A inversão do ónus da prova em matéria fiscal tal como ele tem vindo a ser anunciado viola as mais elementares garantias dos contribuintes, que ficam ainda mais vulneráveis nas garras da máquina tributária.
Importa não esquecer que a Fazenda Pública dispõe já de um inqualificável privilégio de execução prévia, pode desde logo executar as dívidas que ela mesma apura, ainda o sujeito passivo está a discutir em sede própria se os montantes são ou não devidos.
Tudo isto é grave, pois a tramitação processual é lenta, traduzindo-se essa morosidade num prejuízo do contribuinte, que se vê compelido a adiantar o dinheiro ou a entregar garantias, vivendo sobressaltado na agonia lenta de uma decisão desfavorável. Se à morosidade se juntar a qualidade das decisões graciosas e contenciosas, então o cocktail é verdadeiramente explosivo.

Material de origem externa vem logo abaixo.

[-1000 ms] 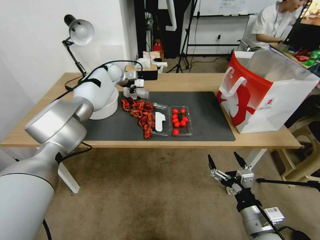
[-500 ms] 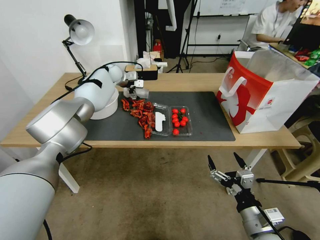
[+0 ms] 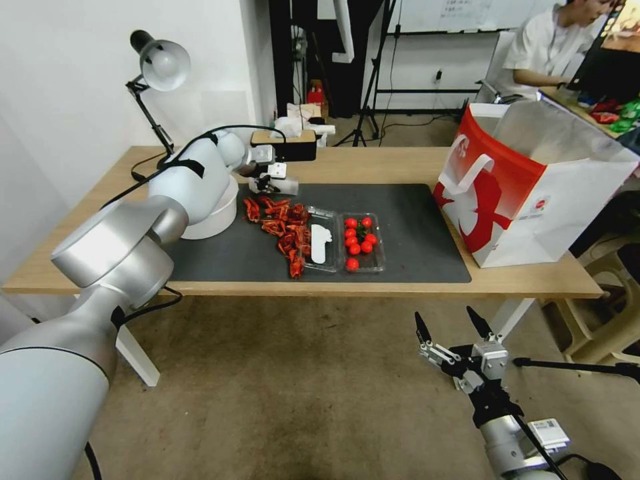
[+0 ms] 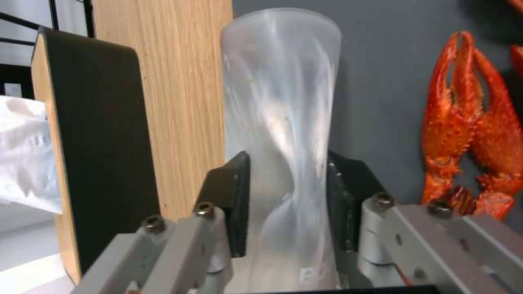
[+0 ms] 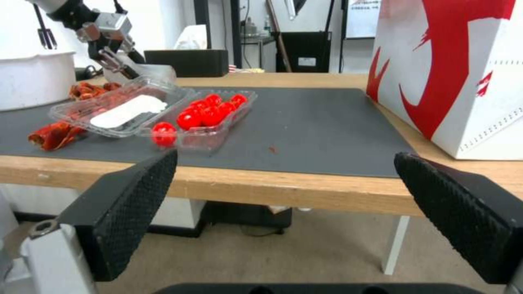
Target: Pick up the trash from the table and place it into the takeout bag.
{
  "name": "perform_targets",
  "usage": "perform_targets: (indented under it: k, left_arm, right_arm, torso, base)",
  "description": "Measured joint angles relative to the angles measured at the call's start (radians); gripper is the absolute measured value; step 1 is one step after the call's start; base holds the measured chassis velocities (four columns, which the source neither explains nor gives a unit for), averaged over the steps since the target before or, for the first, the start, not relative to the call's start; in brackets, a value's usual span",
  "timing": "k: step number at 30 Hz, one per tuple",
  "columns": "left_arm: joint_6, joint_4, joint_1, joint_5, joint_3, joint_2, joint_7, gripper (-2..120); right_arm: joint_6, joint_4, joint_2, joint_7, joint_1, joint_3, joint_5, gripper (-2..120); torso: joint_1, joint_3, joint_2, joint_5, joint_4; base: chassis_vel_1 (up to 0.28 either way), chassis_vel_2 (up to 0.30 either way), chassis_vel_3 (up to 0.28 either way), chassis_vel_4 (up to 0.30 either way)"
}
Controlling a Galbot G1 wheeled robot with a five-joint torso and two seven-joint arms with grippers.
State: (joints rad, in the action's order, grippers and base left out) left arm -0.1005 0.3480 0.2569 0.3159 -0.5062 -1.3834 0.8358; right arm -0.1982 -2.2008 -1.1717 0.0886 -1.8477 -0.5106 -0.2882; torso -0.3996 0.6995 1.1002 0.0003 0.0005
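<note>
Left hand [image 4: 286, 204] grips the clear plastic cup [image 4: 280, 134] (right hand [image 3: 453, 328] spread).

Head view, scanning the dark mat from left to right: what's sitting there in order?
White bowl → left gripper shut on the clear plastic cup → crayfish shells → clear tray lid → tomato tray → takeout bag off the mat's right edge.

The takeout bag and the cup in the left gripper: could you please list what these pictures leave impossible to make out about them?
- Takeout bag: its contents; the head view looks across its tall walls, and the right wrist view cuts off its top.
- Clear plastic cup: its base, hidden behind the left gripper in the left wrist view; whether it holds anything, since its wall is cloudy.
- The same cup in the head view: too small, behind the gripper.
</note>
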Motion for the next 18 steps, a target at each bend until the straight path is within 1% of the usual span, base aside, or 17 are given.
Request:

A par de uma legislação que se constrói em redor de uma visão Estatista - que pressupõe erradamente que a máquina burocrática funciona e que quem julga, seja na Administração Pública, seja nos Tribunais, é sempre um iluminado imparcial e competente, capaz de decidir em tempo útil questões que se rodeiam por vezes de uma brutal dificuldade - assiste-se ao crescimento de uma das piores formas de autocracia, a automatização dos processos na Administração Fiscal.
A introdução da informática na Administração Fiscal norteia-se por imperativos de eficiência e simplicidade de processos, nem sempre compatíveis com a complexidade da legislação fiscal e com as liberdades e garantias previstas, quer na Lei Geral Tributária, quer no CPPT, as quais não são muitas vezes «modelizáveis». O que leva a que, com frequência, sejam «sacrificadas» pelas aplicações informáticas.
Com uma agravante: o sistema informático é, hoje, na Administração Fiscal, uma espécie de «Oráculo de Delfos», cuja «verdade revelada» em geral não é questionada (à semelhança, aliás, do que ocorre noutros sectores de actividade). Só quem tenha conhecimentos jurídicos e fiscais sólidos - e uma enorme capacidade de persistir - é capaz de reagir contra toda esta tecnocracia.
O cidadão comum, esse, presta-se a ser devorado pela fera predadora que o Estado atiçou para saciar o seu apetite voraz. O poder político deu «carta branca» à Administração Fiscal, mas exige-lhe resultados de curto prazo. A sua boa performance justifica que se atropele tudo e todos, que se aponte um dedo acusador a quem, até hoje, nunca deixou de cumprir as suas obrigações, com argumentos hipócritas do estilo «quem não deve não teme». Se necessário, que pague o «justo pelo pecador», que tudo é feito por uma boa causa, importa salvar o Estado Social, e isso implica alguns «sacrifícios» e «incómodos».
Neste momento, o fiel desta balança são os funcionários da Administração Fiscal (não todos, mas felizmente, muitos deles) que, experientes e habituados a lidar com a burocracia, funcionam como pólo de bom-senso e reposição da equidade. Não fossem estes funcionários diligentes, não tivessem dois olhos, ouvidos e palmos de testa, e as consequências seriam muito mais graves.
A guerra da Administração Fiscal contra a fraude, infelizmente, não olha a meios, e tem feito muitas vítimas inocentes. Dizem que é necessário. Não sei, duvido. O que não percebo é que tudo isto seja motivo de orgulho para o Presidente da República, discursando no dia em que comemora a República.
Um dia um amigo quis saber porque era eu Liberal. Respondi-lhe que sempre o fora, mas que a minha militância foi ganhando corpo à medida em que fui conhecendo a verdadeira índole do Estado. «E quando é que isso aconteceu?», perguntou-me. Respondi-lhe: «No dia em que comecei a trabalhar com impostos!».